Ginebra suspiró con alivio absoluto. Hasta entonces no se había percatado del gran peso que era ser reina.
—Tengo que despedirme de mi caballero, desearle buena suerte y encomendarle que resuelva su rencilla con mi esposo.
La abadesa asintió gravemente.
—En estos tiempos nuestro buen rey Arturo no puede prescindir de uno solo de sus caballeros, mucho menos del gran señor Lanzarote.
Lanzarote se paseaba, inquieto, por la antesala del convento.
—No soporto despedirme de ti aquí, Ginebra. ¡Ah, señora, amor mío!, ¿tiene que ser de este modo?
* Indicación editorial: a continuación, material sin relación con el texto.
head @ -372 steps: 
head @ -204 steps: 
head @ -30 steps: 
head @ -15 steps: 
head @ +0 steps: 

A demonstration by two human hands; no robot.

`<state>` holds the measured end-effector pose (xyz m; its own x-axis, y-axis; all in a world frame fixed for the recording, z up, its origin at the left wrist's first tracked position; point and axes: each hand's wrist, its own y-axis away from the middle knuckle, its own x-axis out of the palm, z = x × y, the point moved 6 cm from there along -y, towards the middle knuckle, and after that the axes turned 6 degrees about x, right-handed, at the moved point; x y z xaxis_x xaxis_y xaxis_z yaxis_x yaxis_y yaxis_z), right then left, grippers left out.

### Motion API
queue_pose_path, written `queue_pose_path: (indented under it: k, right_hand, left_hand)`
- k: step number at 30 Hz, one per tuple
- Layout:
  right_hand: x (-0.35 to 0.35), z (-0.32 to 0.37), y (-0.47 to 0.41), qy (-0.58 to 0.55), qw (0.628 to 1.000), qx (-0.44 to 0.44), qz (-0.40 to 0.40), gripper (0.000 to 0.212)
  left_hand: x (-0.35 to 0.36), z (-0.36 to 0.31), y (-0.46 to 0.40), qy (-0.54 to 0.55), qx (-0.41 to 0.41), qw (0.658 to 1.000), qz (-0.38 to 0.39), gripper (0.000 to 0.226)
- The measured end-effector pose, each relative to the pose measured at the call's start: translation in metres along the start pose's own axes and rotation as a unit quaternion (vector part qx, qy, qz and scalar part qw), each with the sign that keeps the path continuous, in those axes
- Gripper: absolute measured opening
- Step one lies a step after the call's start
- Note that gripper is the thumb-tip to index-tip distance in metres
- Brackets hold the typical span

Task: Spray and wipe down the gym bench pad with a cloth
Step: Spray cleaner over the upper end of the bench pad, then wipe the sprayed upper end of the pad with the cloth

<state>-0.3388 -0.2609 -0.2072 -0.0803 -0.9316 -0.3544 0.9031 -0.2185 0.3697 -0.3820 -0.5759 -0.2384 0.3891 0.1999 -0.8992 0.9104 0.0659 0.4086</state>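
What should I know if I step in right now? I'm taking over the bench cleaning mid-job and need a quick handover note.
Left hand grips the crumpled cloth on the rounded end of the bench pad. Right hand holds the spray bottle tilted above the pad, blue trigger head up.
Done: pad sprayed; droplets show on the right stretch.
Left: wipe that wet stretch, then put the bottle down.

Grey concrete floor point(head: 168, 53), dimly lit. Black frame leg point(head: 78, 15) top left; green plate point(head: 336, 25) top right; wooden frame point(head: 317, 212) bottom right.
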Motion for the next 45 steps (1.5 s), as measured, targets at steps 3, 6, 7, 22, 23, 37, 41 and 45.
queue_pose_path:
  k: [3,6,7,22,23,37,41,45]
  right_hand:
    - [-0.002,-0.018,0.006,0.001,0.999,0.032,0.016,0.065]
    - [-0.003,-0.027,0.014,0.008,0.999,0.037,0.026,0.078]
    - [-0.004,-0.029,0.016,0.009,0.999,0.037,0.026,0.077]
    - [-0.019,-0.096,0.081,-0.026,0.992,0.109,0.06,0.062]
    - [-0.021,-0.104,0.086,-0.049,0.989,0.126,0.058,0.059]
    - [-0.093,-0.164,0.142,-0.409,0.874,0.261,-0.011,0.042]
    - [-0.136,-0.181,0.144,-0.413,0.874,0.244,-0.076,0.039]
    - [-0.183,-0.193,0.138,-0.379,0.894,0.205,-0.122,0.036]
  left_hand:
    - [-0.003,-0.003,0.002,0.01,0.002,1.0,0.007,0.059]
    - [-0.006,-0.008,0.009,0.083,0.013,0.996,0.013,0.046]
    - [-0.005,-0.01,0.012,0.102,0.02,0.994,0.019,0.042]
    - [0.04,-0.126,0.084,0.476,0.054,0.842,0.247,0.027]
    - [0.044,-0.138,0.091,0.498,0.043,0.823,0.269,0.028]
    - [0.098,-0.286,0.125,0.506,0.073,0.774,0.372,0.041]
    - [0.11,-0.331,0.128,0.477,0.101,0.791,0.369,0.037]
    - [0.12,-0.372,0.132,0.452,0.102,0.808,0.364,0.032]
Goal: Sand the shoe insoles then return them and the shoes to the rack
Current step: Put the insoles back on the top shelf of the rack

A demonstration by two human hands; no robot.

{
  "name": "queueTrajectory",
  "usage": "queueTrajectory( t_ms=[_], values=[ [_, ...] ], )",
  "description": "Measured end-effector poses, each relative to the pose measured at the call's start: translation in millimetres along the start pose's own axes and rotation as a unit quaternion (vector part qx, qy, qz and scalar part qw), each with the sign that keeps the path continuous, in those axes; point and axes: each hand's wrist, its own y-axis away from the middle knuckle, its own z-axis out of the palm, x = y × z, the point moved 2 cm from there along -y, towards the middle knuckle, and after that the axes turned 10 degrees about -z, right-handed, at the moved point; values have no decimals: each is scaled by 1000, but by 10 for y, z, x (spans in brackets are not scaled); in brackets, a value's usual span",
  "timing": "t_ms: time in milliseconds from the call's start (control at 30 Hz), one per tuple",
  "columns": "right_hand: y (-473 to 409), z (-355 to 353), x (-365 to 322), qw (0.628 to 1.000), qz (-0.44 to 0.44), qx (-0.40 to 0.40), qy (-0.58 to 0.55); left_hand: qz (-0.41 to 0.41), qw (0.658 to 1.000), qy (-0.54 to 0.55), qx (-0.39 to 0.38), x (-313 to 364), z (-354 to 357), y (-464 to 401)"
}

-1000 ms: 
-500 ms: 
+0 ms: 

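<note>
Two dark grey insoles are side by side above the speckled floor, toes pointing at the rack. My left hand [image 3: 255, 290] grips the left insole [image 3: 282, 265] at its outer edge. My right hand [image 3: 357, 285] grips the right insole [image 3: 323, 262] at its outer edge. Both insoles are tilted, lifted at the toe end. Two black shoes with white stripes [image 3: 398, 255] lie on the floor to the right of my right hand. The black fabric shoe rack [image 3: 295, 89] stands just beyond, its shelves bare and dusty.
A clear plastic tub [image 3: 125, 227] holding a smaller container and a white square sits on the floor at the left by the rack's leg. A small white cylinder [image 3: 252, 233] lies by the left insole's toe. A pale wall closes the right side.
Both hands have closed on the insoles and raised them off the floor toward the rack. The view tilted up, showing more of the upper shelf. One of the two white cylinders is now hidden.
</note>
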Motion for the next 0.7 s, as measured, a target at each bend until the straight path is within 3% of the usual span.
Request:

—Así debe ser —respondió Ginebra, implacable. Pero sabía que, por primera vez, actuaba sin pensar en sí misma—. Tu corazón estará siempre con Arturo, querido. A menudo pienso que nuestro único pecado no fue amarnos, sino permitir que ese amor estorbara el vuestro. —«Si todo hubiera quedado entre los tres como aquella noche de Beltane… —pensó—. El pecado no fue yacer juntos, sino que hubo tensiones y, por lo tanto, menos amor»—. Te devuelvo a Arturo con todo mi corazón. Dile en mi nombre que nunca dejé de amarlo.
Lanzarote pareció transfigurarse.
—Ahora lo sé —dijo—. Tampoco yo, y siempre sentí que te engañaba por amarle. —Habría querido darle un beso, pero en aquel lugar no era decoroso. A cambio le besó la mano—. Reza por mí, señora.
«Mi amor por ti es una plegaria —pensó Ginebra—. El amor es la única oración que conozco». Nunca lo había amado tanto como en aquel momento, al oír que las puertas del convento se cerraban, duras y definitivas. Y los muros la cercaron.
¡Qué protegida y a salvo la habían hecho sentir aquellos muros, en tiempos pasados! Ahora tendría que caminar entre ellos durante el resto de su vida. Y mientras cruzaba el claustro de las monjas sintió que se cerraban sobre ella como una trampa.
«Por mi amor —pensó—, y por amor a Dios». Y una pequeña semilla de consuelo se sembró en ella. Lanzarote iría a rezar a la iglesia donde Galahad había muerto. Quizá recordara aquel día en que, al abrirse las brumas de Avalón, ellos y Morgana se habían encontrado sumergidos hasta la rodilla en las aguas del lago. Y pensó también en Morgana con una súbita pasión de amor y ternura. «María, Santa madre de Dios, acompáñala para que algún día llegue a ti».
Los muros, los muros la volverían loca. Jamás volvería a ser libre…
No. Por su amor y por amor a Dios, aprendería a amarlos otra vez. Con las manos unidas en la oración, Ginebra caminó por el claustro hacia el recinto de las hermanas y entró allí para siempre.